• _What the exercise asks_
Look through the records below for the line with "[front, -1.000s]". Return that line and each one after it up to and including the line with "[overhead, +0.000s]", exactly.

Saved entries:
==========
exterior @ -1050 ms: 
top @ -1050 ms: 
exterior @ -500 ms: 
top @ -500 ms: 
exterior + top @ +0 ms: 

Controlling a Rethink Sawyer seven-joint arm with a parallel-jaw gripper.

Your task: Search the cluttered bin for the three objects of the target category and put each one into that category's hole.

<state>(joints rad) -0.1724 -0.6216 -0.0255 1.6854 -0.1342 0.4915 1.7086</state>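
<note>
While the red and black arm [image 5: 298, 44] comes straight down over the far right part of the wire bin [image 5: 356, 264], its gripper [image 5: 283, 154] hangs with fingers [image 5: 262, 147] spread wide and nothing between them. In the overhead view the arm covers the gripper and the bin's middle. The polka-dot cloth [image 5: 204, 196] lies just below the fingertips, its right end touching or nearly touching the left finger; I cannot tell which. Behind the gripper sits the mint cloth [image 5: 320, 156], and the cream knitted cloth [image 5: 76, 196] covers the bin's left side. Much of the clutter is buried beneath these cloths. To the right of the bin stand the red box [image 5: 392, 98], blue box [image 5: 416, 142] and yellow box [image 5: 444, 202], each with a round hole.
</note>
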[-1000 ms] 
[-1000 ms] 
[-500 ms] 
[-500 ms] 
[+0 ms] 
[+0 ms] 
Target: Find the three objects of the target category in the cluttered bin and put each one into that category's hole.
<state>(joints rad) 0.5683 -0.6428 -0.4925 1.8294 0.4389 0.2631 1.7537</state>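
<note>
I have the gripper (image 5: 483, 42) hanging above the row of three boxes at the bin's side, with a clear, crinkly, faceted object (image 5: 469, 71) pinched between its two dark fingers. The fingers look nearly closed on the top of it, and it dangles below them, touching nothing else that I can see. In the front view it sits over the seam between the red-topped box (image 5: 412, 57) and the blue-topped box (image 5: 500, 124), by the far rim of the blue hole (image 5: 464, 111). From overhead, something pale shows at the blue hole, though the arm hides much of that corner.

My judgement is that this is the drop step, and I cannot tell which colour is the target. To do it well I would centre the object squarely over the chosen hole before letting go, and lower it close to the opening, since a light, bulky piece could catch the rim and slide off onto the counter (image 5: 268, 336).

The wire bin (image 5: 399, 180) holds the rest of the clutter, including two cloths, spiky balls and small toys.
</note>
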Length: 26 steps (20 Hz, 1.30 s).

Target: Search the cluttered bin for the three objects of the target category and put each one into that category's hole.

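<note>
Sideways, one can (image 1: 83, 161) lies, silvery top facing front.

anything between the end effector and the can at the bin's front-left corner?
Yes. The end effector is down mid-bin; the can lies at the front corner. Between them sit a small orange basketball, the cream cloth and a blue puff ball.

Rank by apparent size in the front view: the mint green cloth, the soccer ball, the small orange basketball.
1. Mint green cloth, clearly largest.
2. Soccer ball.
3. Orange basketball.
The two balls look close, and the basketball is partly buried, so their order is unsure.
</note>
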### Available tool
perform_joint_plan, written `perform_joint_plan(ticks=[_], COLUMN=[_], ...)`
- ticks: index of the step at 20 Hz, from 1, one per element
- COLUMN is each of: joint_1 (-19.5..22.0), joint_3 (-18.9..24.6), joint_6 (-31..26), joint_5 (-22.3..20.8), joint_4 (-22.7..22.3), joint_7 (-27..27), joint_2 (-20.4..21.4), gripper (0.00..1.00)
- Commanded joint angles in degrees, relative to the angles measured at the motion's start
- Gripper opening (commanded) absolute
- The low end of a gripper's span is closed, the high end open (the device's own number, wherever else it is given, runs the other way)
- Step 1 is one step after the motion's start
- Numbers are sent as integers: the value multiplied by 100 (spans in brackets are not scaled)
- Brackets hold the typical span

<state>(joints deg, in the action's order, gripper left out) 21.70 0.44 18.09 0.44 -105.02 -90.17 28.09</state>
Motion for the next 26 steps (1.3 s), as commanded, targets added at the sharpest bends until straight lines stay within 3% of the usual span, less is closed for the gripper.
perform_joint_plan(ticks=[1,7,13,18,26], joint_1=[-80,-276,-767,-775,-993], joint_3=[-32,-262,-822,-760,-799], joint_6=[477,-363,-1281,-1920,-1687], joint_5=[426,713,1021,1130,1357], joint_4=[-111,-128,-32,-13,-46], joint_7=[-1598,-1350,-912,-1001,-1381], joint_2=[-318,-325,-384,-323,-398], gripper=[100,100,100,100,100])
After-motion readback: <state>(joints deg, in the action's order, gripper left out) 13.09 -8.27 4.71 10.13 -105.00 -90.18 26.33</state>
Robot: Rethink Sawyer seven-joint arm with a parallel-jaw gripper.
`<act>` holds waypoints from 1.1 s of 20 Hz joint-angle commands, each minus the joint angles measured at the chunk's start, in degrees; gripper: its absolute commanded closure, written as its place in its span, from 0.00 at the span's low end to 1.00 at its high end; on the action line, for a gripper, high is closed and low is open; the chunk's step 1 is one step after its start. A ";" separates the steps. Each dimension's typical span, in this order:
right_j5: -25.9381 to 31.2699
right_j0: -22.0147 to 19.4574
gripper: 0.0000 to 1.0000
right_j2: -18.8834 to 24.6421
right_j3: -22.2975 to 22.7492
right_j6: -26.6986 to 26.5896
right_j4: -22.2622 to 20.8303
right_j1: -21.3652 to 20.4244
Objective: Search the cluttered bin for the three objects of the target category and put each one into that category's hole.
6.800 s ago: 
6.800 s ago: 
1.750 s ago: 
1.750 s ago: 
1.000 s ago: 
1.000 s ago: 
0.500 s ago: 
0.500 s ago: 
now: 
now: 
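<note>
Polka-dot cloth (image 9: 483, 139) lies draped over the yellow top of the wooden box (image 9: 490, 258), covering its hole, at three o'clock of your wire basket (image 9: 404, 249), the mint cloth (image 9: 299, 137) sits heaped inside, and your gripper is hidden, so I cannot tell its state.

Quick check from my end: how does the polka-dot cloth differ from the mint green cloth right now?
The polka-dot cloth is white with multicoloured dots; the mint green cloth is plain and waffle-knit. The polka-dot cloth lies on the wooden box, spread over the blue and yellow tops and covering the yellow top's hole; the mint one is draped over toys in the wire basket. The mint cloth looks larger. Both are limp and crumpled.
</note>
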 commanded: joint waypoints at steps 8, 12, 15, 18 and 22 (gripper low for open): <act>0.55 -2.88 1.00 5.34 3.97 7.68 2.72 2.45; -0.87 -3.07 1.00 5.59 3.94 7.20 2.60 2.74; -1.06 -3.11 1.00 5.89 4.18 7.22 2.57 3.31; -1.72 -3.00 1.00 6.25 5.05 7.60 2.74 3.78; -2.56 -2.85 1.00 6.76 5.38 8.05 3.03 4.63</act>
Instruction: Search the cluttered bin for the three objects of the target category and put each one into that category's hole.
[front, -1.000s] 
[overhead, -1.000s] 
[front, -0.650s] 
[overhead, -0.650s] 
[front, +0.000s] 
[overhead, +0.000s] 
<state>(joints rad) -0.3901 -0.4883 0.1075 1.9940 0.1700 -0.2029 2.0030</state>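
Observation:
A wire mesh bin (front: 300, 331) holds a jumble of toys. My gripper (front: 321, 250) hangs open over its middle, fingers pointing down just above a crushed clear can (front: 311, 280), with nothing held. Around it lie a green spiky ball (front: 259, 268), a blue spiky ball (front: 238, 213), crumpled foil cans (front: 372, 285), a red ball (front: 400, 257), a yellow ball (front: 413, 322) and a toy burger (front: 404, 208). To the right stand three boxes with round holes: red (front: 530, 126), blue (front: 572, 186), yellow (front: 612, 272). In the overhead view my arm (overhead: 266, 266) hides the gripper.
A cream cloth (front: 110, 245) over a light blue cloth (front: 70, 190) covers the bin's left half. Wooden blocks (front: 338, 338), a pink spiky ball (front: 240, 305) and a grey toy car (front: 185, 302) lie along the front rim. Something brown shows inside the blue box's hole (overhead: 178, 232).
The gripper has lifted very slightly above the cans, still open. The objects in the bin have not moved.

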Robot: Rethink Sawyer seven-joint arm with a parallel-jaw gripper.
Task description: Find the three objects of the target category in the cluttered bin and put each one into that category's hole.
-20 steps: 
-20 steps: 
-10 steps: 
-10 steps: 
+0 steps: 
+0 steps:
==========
• _The completed task_
[front, -1.000s] 
[overhead, -1.000s] 
[front, -0.650s] 
[overhead, -0.650s] 
[front, +0.000s] 
[overhead, +0.000s] 

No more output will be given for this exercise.